Moving through moments of parody, slapstick and drama, My Sassy Girl’s two hours move along briskly, with the inventive turns of the plot and the fantastic acting of the two protagonists carrying the venture. Though as noted above there is a scene or two that is somewhat sappy - Asian film audiences are far more accepting of overwrought romanticism than their counterparts here in North America - and one does need to absorb an auditory dose of cheesy Asian pop along the way, the heartfelt nature of the film is such that these seeming encumbrances play well within the context of the whole. Also worth noting is the film’s visual style, a clean and colorful mise-en-scene that places the characters within a setting that underlines their actions just perfectly. Ji-hyun Jun especially benefits from this, often being lit in a striking manner that revels in her stunning features and helps to capture the wounded essence of her angry beauty.

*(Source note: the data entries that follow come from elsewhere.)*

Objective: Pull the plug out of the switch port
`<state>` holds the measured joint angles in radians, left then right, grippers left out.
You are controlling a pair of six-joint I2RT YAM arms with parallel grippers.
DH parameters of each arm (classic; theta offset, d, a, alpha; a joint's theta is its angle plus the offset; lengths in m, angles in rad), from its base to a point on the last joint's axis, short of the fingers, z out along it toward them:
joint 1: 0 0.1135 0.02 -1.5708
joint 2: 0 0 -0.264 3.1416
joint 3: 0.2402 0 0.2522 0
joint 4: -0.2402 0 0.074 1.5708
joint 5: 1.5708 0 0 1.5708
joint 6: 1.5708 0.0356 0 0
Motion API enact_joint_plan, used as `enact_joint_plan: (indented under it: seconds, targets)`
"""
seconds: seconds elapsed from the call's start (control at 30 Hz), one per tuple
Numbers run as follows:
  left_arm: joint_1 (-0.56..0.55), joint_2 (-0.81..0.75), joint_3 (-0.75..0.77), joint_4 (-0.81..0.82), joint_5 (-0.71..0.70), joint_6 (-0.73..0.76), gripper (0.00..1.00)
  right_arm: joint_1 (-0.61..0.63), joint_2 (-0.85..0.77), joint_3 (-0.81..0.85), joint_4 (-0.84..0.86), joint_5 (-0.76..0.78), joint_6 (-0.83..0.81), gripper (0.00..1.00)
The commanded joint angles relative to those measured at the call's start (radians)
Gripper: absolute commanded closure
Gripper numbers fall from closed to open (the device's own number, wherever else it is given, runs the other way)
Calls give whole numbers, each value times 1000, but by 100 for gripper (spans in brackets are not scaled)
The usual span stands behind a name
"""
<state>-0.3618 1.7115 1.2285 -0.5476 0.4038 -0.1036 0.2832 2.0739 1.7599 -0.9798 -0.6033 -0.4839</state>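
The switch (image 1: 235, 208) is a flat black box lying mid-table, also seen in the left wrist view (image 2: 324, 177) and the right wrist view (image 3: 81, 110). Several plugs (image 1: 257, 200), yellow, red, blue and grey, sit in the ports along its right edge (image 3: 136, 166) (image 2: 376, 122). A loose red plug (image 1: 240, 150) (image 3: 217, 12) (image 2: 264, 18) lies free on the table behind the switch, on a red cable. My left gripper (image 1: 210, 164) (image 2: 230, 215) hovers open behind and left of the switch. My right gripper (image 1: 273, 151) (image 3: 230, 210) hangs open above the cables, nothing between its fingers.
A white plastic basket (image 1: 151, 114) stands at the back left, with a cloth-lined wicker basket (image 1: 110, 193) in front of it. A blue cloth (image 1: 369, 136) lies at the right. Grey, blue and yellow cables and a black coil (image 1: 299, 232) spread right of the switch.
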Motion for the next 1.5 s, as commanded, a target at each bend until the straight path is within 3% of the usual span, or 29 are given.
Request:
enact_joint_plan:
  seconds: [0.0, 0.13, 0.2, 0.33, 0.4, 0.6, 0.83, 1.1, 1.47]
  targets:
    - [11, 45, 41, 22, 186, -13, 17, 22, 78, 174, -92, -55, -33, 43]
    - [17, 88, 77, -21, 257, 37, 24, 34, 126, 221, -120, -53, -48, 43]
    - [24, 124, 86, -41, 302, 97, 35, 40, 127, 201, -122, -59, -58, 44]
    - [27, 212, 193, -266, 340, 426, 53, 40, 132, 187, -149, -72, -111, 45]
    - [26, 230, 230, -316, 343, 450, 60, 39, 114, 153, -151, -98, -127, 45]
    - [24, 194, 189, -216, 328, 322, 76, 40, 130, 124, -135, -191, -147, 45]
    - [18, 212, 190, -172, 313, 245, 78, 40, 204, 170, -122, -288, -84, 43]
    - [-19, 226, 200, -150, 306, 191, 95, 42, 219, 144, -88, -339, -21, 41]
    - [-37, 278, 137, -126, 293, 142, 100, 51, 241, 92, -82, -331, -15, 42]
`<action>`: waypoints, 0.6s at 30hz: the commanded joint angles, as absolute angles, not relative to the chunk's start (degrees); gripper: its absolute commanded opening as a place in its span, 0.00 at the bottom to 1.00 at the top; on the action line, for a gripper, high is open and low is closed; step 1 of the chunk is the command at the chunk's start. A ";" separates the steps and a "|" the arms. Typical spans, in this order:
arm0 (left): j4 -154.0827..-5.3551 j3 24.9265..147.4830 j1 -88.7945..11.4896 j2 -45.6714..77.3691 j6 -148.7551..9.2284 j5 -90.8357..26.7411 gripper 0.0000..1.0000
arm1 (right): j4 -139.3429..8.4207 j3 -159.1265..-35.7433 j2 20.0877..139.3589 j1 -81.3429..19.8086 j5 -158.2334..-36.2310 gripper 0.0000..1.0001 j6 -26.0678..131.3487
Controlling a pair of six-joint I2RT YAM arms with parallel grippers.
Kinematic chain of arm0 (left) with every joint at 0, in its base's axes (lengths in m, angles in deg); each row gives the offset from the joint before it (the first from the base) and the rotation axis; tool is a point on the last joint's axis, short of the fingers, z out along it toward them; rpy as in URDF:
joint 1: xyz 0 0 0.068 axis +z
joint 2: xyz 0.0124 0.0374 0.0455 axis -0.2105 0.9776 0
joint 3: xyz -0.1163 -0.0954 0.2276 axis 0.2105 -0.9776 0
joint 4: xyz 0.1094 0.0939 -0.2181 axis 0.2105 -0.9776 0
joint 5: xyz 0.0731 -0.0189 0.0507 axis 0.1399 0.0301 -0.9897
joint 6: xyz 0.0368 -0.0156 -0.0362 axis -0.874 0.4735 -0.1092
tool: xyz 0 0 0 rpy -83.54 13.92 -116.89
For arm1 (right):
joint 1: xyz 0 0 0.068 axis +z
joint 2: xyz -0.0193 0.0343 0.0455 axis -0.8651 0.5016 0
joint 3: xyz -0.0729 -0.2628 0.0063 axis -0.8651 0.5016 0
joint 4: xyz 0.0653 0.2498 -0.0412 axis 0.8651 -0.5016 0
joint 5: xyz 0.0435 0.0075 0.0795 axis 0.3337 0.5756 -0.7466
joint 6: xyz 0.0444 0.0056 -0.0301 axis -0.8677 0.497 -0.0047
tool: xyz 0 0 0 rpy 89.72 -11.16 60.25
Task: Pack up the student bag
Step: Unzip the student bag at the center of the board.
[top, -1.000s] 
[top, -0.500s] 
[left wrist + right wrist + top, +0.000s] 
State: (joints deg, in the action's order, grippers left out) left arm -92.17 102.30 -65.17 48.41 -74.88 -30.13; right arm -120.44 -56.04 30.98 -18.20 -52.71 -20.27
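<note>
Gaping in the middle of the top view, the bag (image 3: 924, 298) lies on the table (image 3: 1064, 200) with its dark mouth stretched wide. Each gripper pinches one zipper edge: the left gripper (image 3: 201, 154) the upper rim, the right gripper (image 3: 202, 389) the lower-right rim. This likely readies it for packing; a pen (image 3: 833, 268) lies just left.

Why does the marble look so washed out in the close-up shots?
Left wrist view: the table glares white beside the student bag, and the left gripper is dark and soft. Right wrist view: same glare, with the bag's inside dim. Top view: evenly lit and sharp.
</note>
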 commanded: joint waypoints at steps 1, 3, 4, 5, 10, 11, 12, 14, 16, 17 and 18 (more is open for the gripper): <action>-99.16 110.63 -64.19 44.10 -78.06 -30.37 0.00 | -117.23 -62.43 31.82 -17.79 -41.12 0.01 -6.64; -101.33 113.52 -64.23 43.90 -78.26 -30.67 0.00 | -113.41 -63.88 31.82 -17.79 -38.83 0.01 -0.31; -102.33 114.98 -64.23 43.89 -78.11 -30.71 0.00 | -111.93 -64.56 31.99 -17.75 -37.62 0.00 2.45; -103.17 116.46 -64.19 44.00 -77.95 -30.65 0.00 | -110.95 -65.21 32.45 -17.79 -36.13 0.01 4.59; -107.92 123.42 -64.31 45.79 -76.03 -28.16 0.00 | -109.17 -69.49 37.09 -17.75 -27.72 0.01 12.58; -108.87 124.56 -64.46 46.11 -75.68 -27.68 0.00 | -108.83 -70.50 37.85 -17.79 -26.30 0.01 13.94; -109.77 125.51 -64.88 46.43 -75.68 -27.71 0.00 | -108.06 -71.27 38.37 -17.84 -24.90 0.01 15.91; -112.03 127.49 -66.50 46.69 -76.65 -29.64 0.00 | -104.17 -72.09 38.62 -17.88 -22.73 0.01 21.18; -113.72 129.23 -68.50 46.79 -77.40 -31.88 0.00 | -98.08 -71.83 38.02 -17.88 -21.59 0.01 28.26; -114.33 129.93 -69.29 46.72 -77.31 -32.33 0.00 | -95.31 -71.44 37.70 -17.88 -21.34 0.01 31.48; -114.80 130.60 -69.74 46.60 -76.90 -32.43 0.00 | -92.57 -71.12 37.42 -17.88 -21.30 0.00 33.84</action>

But far from being simply just another pretty face, the sumptuous dramatic talents of this young actress are on display throughout the course of the film as she drags her poor compatriot through their myriad adventures. She is note-perfect in portraying the domineering acts of this protagonist as a cover up for the pain that she holds inside, and in fact it is the scenes where this hurt persona comes to the surface that the movie achieves some of its greatest triumphs. In a film so dominated by the two main characters - there are some extraneous friends and parents, but they are little more than background scenery for the principals - a poor choice in casting either of the leads might have sunk the entire venture. Luckily, both the "sassy girl" herself and her counterpart Tae-hyun Cha are utterly enchanting, which brings an added depth to the proceedings and allows the cleverness of the screenplay to shine through in both humor and sadness.
In the end, My Sassy Girl flourishes under the deft, assured hand of first-time director Jae-young Kwak, with its delicious screenplay brought warmly to life by two top-notch actors who help make the material both touching and fun. Drama and comedy are here kept in perfect equilibrium, with both areas getting enough attention so that neither dominates but both are emphasized. The sprightly pacing and empathetic nature of the filmmaking make it entertaining throughout, and the huge charisma and talent of the two leads just can’t be ignored. It’s near impossible not to care about this couple as they work their way through their strange relationship, and since the outcome is never assured you can’t help but find yourself rooting for these two crazy kids. If the future American remake of this excellent Asian romantic comedy can keep hold of even half of the spellbinding chemistry and amusing attraction of this sparkling film, then DreamWorks should have another hit on its hands. In the meantime, however, perhaps some of the attention sure to be later brought to bear on that domestic version can be directed towards this vibrant and effusive Korean original. This film is easily good enough to make the effort worth your while.